Le cas Rousseau
Le dossier Rousseau atterrit sur le bureau de Clara un mardi matin. Il se glissa parmi la paperasse routinière, discret. Un classeur mince, pas de bandeau rouge, aucune mention d’urgence. Juste un nom, une date, un tampon de l’hôpital Saint-Michel :
Michel Rousseau. Soixante-deux ans
Entré pour un suivi cardiologique planifié
Décédé quarante-huit heures plus tard
Cause officielle du décès : septicémie fulgurante : deux mots définitifs.
Clara ouvrit le dossier sans attendre de surprise. Et pourtant, dès la première page, quelque chose l'interpella : une sensation subtile, imperceptible pour quiconque, mais pour elle …. Admission lundi. Décès mercredi.
Elle parcourut les comptes-rendus : surveillance cardiaque, examens de routine. Aucun geste invasif, aucun incident signalé avant la chute brutale de l’état général. Et pourtant… septicémie.
- Ça n’arrive pas comme ça…, murmura-t-elle pour elle-même.
La plainte venait des enfants de Rousseau, deux adultes. Pas de querelle avec l’Institution, pas d’accusation frontale. Juste un détail, un élément qu'il leur avait été conseillé de taire : une cicatrice sur le thorax de leur père lorsqu’ils avaient vu le corps. Une cicatrice large, nette, récente et incompatible avec les soins consignés dans le dossier. Et surtout… constatée avant toute autopsie.
Clara se redressa. L’air sembla se durcir autour d’elle. Elle parcourut la fiche complète. Le nom du cardiologue responsable apparut : Dr Clément Leroy. Même hôpital. Même service. Même médecin.

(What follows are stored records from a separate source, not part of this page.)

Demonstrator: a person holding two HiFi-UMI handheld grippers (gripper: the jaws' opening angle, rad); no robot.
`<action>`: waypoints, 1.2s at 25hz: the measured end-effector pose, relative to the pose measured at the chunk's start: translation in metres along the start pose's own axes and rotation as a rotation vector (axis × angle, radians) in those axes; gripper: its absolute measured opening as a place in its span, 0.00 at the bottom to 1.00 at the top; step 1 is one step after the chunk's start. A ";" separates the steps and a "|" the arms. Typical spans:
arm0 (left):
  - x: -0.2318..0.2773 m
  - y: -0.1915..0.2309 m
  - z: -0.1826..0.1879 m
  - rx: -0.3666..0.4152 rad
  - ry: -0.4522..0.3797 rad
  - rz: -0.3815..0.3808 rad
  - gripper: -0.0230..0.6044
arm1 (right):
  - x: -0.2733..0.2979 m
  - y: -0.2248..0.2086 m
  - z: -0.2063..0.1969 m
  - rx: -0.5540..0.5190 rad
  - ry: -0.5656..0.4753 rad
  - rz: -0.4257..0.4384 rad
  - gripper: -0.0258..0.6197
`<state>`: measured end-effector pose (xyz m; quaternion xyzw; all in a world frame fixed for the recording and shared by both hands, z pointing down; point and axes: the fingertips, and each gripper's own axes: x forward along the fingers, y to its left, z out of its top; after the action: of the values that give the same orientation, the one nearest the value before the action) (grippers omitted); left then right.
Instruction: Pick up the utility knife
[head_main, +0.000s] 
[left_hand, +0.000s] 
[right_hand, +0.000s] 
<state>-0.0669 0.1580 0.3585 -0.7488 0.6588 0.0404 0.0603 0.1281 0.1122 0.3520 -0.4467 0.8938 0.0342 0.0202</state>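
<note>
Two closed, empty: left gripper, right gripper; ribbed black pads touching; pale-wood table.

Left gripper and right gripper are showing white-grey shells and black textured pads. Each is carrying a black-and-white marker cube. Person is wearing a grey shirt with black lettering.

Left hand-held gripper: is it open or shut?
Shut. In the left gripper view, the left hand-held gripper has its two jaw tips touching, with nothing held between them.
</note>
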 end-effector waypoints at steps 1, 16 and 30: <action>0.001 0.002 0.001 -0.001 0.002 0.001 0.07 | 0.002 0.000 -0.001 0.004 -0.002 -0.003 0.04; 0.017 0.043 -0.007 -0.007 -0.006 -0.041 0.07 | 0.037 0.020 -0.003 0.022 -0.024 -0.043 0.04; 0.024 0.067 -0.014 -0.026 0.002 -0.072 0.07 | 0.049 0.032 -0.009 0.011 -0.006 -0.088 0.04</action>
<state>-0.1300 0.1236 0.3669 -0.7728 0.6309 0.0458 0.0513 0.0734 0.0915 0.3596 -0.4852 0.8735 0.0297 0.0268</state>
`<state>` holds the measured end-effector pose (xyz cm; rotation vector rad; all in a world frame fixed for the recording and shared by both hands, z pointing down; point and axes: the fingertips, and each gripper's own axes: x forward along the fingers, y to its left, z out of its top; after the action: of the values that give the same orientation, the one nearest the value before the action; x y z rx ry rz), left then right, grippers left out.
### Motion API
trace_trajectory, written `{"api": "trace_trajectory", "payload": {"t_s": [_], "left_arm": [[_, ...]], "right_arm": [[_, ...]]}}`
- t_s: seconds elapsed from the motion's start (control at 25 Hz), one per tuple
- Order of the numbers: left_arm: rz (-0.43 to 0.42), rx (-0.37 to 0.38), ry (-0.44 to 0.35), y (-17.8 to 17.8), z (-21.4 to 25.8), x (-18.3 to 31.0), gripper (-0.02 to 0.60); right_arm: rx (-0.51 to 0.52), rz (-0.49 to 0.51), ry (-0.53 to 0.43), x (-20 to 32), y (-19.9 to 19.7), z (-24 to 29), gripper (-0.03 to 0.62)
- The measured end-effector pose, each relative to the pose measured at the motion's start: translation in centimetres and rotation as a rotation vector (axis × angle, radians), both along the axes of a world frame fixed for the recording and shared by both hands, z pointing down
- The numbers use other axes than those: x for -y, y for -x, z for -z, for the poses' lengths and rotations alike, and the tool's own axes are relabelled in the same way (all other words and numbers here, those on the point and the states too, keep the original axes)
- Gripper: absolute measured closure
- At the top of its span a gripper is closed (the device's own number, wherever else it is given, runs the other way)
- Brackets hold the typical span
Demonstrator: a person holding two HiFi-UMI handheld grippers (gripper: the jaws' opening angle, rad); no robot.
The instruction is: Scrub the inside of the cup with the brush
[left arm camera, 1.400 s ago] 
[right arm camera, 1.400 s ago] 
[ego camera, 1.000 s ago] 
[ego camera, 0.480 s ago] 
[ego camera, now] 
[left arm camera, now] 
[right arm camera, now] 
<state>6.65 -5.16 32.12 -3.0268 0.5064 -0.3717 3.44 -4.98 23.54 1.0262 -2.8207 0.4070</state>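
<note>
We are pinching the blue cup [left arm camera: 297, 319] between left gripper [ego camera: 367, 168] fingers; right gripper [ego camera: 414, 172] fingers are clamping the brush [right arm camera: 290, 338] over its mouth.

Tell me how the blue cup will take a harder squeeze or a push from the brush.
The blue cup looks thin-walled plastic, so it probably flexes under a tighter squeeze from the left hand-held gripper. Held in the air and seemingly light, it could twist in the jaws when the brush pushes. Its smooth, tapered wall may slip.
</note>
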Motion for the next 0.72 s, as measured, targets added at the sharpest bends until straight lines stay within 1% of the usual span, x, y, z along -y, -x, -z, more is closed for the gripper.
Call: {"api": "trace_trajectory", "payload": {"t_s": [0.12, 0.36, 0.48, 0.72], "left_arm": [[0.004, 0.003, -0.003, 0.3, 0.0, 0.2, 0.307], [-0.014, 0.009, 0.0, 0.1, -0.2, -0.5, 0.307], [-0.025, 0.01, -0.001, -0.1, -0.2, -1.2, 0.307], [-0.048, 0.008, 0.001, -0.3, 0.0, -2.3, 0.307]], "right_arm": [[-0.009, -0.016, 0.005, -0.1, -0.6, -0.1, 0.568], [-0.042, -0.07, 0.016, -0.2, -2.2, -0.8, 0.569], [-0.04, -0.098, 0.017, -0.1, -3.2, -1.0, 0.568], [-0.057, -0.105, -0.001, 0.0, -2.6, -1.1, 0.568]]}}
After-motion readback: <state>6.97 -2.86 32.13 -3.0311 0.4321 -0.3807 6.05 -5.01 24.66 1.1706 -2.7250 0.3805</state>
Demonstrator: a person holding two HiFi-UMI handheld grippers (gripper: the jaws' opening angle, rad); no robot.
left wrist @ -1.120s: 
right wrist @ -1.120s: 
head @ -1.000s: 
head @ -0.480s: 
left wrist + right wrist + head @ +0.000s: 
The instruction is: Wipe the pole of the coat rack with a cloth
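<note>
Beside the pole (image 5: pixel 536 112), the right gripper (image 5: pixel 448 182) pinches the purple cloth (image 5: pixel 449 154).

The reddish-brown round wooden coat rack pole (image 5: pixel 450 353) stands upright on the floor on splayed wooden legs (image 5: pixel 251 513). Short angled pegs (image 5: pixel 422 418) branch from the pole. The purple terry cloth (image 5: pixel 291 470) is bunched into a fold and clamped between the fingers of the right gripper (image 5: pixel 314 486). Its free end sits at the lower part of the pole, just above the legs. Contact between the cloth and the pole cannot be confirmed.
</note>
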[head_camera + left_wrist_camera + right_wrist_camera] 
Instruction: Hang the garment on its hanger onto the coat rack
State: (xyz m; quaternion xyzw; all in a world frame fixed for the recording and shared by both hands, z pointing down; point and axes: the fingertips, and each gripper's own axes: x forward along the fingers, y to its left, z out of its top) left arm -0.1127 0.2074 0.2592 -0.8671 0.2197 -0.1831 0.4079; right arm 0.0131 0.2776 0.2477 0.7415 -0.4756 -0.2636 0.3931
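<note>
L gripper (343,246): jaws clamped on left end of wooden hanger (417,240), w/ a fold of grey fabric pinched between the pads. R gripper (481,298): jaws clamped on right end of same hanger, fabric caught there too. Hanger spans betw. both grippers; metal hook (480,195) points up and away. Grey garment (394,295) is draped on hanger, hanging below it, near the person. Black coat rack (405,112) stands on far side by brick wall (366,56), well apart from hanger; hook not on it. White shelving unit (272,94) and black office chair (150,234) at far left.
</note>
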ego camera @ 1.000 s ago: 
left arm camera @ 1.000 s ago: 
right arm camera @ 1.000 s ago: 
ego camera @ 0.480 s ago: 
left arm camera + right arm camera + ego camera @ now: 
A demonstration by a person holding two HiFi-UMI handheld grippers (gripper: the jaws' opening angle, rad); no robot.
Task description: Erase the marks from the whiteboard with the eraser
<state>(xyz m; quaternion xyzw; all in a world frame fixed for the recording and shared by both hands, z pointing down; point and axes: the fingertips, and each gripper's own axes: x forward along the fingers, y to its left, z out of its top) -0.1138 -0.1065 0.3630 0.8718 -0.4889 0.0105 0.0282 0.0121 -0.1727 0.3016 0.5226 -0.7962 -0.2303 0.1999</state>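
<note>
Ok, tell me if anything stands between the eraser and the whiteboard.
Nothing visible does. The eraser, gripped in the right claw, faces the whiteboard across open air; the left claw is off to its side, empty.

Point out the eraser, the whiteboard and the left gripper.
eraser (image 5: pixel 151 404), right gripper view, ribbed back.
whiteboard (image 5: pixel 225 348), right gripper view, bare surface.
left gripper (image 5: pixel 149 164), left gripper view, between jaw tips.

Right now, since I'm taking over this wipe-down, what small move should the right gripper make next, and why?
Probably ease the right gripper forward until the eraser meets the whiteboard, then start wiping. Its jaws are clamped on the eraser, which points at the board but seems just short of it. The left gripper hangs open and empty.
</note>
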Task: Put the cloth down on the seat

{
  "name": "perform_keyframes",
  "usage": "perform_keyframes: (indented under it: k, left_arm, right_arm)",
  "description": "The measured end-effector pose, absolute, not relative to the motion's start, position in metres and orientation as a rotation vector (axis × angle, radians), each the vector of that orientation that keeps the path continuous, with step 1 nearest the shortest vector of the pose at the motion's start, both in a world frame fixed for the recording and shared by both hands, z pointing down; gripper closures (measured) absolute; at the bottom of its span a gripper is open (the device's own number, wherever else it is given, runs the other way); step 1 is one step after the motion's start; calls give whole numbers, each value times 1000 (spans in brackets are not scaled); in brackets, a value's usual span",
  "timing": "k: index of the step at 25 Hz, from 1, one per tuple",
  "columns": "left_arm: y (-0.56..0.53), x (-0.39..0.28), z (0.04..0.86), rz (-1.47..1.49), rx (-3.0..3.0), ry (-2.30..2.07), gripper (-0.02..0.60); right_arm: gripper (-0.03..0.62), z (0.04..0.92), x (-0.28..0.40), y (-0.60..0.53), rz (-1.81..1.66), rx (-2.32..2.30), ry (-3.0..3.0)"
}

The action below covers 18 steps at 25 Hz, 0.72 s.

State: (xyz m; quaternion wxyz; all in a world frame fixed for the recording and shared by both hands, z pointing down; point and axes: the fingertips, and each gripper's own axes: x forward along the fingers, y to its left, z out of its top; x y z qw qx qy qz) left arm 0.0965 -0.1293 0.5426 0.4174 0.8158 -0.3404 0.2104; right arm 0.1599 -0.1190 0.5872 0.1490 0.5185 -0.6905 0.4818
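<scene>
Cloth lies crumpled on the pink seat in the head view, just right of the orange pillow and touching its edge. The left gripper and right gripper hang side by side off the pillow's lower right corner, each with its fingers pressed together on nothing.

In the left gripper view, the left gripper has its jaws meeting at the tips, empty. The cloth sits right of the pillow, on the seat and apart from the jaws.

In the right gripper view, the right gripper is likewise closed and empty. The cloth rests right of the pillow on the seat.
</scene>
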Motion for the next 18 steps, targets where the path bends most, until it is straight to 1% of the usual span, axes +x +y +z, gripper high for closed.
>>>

Elle referma le dossier sans le ranger. Les mains posées sur la couverture cartonnée, elle resta immobile. Une ombre du passé la traversa : Jonathan. Même schéma clinique présenté comme irréfutable. Même certitude trop nette pour être honnête. Officiellement, Rousseau n’était qu’un accident médical, rien de plus. Cadre parfait, acceptable, presque confortable pour l’Institution. Pour Clara, c’était tout le contraire. Ce dossier était sa porte. Légitime et administrative. Une excuse pour fouiller, poser des questions, revenir à Saint-Michel sans que cela ressemble à une obsession personnelle.
Elle appela la famille Rousseau en fin de matinée.
- Bonjour, Inspectrice Morel. Je suis en charge de votre dossier.
Un silence. Une respiration retenue à l’autre bout. Puis une voix fatiguée, méfiante, mais ferme :
- Enfin.
Clara fixa l’heure du rendez-vous. Elle savait déjà ce qu’elle cherchait. Pas une erreur isolée. Pas encore. Quelque chose de plus diffus, une répétition, une dissonance.
Quand elle raccrocha, elle nota dans son carnet, toujours rangé dans le tiroir loin des regards officiels : deux morts, même Service, même cardiologue, même certitude qui s'impose.
Ce n’était pas encore un dossier criminel. Mais pour Clara, le voile venait de se lever : Jonathan n’était probablement pas un cas isolé.